Word for word, the listing below should be printed again.

——

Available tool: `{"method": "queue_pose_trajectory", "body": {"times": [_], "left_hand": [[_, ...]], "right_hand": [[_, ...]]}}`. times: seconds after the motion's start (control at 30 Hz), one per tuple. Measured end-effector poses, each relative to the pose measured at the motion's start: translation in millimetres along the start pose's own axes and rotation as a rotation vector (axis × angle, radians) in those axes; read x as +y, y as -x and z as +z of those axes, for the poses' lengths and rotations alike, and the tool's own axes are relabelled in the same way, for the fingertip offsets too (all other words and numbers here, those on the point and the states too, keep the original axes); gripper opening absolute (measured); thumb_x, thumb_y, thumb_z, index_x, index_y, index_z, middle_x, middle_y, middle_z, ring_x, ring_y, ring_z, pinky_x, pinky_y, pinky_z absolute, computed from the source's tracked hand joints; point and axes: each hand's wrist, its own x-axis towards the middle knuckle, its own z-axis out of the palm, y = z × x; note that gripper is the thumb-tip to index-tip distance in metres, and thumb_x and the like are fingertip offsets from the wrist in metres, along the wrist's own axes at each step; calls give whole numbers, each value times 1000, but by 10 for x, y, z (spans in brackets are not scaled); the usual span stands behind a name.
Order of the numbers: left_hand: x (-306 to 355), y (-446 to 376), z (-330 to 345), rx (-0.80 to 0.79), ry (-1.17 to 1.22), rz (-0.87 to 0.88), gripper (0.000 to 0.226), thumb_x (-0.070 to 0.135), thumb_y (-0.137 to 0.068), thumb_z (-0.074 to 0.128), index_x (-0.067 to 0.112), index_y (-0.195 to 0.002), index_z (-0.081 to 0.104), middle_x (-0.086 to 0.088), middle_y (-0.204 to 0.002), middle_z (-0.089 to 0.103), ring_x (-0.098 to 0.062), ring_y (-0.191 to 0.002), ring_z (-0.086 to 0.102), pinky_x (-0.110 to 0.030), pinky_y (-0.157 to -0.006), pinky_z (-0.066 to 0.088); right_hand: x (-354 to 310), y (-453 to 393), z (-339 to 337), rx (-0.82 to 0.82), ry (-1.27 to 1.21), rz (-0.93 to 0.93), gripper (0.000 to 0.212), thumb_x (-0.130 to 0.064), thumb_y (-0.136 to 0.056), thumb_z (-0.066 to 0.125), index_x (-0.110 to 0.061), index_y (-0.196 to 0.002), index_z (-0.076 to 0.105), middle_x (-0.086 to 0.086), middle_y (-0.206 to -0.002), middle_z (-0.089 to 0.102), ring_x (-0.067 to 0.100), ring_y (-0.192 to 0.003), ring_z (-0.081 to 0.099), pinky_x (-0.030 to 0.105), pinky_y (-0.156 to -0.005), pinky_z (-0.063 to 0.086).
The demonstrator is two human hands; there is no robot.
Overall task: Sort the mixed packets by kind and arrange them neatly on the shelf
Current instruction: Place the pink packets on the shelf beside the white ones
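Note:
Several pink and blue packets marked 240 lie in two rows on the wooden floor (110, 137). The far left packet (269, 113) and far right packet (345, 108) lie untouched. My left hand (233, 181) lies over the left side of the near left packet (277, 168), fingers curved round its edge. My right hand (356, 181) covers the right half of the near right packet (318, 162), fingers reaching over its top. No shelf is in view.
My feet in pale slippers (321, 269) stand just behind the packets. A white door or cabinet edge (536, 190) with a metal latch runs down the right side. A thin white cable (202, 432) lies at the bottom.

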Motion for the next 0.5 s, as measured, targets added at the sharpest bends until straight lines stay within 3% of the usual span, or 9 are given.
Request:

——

» Solution to the problem:
Available tool: `{"method": "queue_pose_trajectory", "body": {"times": [_], "left_hand": [[_, ...]], "right_hand": [[_, ...]]}}`. times: seconds after the motion's start (control at 30 Hz), one per tuple. Measured end-effector poses, each relative to the pose measured at the motion's start: translation in millimetres along the start pose's own axes and rotation as a rotation vector (axis × angle, radians) in those axes; read x as +y, y as -x and z as +z of those axes, for the poses' lengths and rotations alike, and the tool's own axes are relabelled in the same way, for the fingertip offsets too (all other words and numbers here, those on the point and the states too, keep the original axes); gripper opening absolute (measured); thumb_x, thumb_y, thumb_z, index_x, index_y, index_z, middle_x, middle_y, middle_z, ring_x, ring_y, ring_z, pinky_x, pinky_y, pinky_z absolute, computed from the source's tracked hand joints; point and axes: each hand's wrist, its own x-axis towards the middle knuckle, its own z-axis out of the palm, y = z × x; note that gripper is the thumb-tip to index-tip distance in metres, and thumb_x and the like are fingertip offsets from the wrist in metres, along the wrist's own axes at each step; calls give whole numbers, each value times 1000, but by 10 for x, y, z (spans in brackets are not scaled); the usual span stands behind a name.
Order of the numbers: left_hand: x (-306 to 355), y (-446 to 376), z (-330 to 345), rx (-0.80 to 0.79), ry (-1.17 to 1.22), rz (-0.87 to 0.88), gripper (0.000 to 0.226), thumb_x (-0.070 to 0.135), thumb_y (-0.137 to 0.068), thumb_z (-0.074 to 0.128), index_x (-0.067 to 0.112), index_y (-0.195 to 0.002), index_z (-0.081 to 0.104), middle_x (-0.086 to 0.088), middle_y (-0.204 to 0.002), middle_z (-0.089 to 0.103), ring_x (-0.098 to 0.062), ring_y (-0.191 to 0.002), ring_z (-0.086 to 0.102), pinky_x (-0.110 to 0.030), pinky_y (-0.157 to -0.006), pinky_z (-0.066 to 0.088); right_hand: x (-354 to 310), y (-453 to 393), z (-339 to 337), rx (-0.82 to 0.82), ry (-1.27 to 1.21), rz (-0.93 to 0.93), gripper (0.000 to 0.212), thumb_x (-0.130 to 0.064), thumb_y (-0.136 to 0.056), thumb_z (-0.066 to 0.125), index_x (-0.110 to 0.061), index_y (-0.196 to 0.002), index_z (-0.076 to 0.105), middle_x (-0.086 to 0.086), middle_y (-0.206 to -0.002), middle_z (-0.089 to 0.102), ring_x (-0.067 to 0.100), ring_y (-0.192 to 0.003), ring_z (-0.081 to 0.099), pinky_x (-0.030 to 0.105), pinky_y (-0.156 to -0.005), pinky_z (-0.063 to 0.086).
The demonstrator is two human hands; there is no robot.
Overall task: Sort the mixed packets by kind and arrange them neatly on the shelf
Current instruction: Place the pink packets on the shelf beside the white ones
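Note:
Several pink and blue packets marked 240 lie in two rows on the wooden floor (110, 137). The far left packet (269, 113) and far right packet (345, 108) lie untouched. My left hand (233, 181) lies over the left side of the near left packet (277, 168), fingers curved round its edge. My right hand (356, 181) covers the right half of the near right packet (318, 162), fingers reaching over its top. No shelf is in view.
My feet in pale slippers (321, 269) stand just behind the packets. A white door or cabinet edge (536, 190) with a metal latch runs down the right side. A thin white cable (202, 432) lies at the bottom.
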
Motion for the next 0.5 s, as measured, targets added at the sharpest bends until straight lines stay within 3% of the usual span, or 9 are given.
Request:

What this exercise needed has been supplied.